Histogram of measurements with artificial errors that were not flagged as outliers. Frequency vs Bias.

Figure 14: Frequency of measurements not flagged when an error exists (false negatives) with respect to the magnitude of the artificial error introduced on each measurement.

6.2.1  Localisation of False Negatives

The localisation of the propensity for failure to detect gross errors as outliers has not been addressed in this thesis. However, this would be a viable avenue as a topic of further research. Perhaps the network neighborhood aggregation discussed in Chapter 7 could be of use in this area.

7  Datum Network Segmentation

As postulated by Marshall [22] there is little known about the pre-analysis of robust estimators such as the L1 norm.

One solution to reduce the overhead time complexity of an L1 adjustment is to reduce the problem size (or dimension) by dividing the problem into a series of sub-problems that have the property that the union of the outliers detected across all sub-problems is equivalent to the outliers detected in the initial problem.

The problem of dividing a network of measurements in to a set of sub-networks (this term will be interchangeable with the term segments from here-on) is made difficult by the constraint mentioned above, which in the context of this problem can be expanded into the following:

Every measurement contained in the original network that has redundancy is contained in at least one of the sub-networks with redundancy.

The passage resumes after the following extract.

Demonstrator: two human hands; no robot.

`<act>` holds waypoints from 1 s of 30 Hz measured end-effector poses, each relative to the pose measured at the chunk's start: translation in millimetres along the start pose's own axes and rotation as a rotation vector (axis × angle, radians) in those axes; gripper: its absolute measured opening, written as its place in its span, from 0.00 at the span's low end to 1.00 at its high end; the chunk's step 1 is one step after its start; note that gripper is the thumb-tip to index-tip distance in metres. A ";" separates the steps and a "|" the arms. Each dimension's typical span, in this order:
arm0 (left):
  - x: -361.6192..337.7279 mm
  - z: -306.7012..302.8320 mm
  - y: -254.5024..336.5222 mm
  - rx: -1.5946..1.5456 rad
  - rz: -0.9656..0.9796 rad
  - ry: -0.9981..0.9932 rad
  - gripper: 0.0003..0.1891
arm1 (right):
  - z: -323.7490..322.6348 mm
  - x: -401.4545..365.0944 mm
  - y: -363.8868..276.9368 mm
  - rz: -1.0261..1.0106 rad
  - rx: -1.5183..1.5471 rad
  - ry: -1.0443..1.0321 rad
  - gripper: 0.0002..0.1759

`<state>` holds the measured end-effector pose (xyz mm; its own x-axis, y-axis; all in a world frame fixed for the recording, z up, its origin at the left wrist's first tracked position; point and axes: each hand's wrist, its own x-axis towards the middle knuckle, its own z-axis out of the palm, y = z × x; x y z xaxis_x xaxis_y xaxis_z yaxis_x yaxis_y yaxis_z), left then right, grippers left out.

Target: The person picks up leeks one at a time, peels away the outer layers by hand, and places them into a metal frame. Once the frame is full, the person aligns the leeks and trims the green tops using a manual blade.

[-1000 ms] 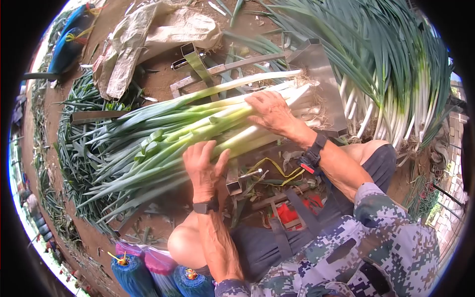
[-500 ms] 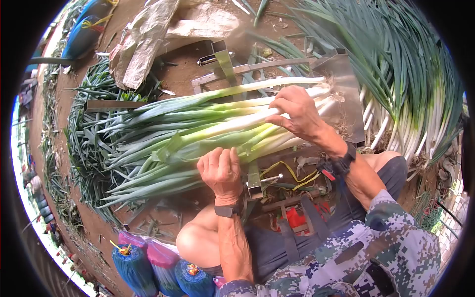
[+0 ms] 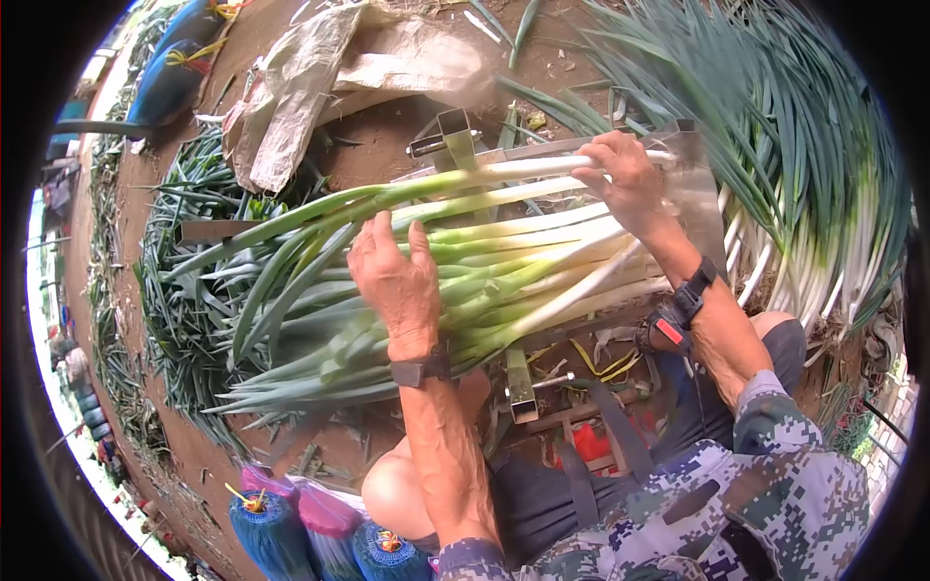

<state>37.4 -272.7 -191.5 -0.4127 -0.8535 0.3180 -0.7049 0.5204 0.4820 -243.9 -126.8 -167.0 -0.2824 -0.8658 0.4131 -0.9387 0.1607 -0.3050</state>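
Long green onions [image 3: 572, 229] with white stems and green leaves lie side by side across a low metal frame [image 3: 523, 387], roots to the right. My right hand [image 3: 625, 179] is closed around the white stem of the topmost onion, near its root end. Over the leaves further left is my left hand [image 3: 392, 276], its thumb and fingers apart, resting against the greens. Its palm side and what lies under it are hidden.
A large heap of green onions [image 3: 814, 145] stands at the right. Cut leaves [image 3: 184, 290] are piled at the left. A pale crumpled sack [image 3: 300, 97] lies on the soil at the top. Blue and pink wrapped bundles [image 3: 266, 528] sit at the lower left.
My left hand has moved up and left over the leaves. My right hand has shifted up and right onto the topmost stem. The onions have spread, and the view has shifted slightly.
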 end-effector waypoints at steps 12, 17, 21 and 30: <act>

This thesis will investigate the efficacy of dividing the network by the detection of a basis of cycles (or loops) of measurements and to group these cycles into segments based on the overlapping observations shared between cycles.

The hypothesis of correctness of the above proposal lies in the property that we wish to preserve, that is, the set of outlier observations. The magnitude of the error of these outliers is not as important as whether or not these observations are flagged as such in all cases. In order to test this hypothesis, a series of simulations will be run in order to ascertain the statistical likelihood of correctness. These simulations will consist of simple permutations of outliers in across permutations of network geometries.

7.1  Cycle Detection

The problem of detecting cycles lies in the properties of the cycles we wish to obtain. Since a complex network can contain many more cycles than there are edges (or measurements) in the network, we wish to obtain a minimally spanning cycle basis for the network in order to effectively minimise the number of adjustments performed. This task can be complicated depending on how much we want to minimise this cycle basis.

The chosen cycle detection algorithm was achieved using the following basic process:

  • Find a spanning forest in the network.
  • For each tree in the forest
    • For each back-edge not in the spanning tree
      • Find the smallest path joining the start and end nodes of the back-edge using A* search. This path cannot contain the back-edge.

7.2  Search Algorithms

It was desired that a set of cycles be obtained from a network such that:

  • Every measurement in the network that can belong to a cycle does belong to at least one cycle
  • The cycles must be as small as possible.

The cycles are then grouped to ensure high commonality between measurements and stations in a segment.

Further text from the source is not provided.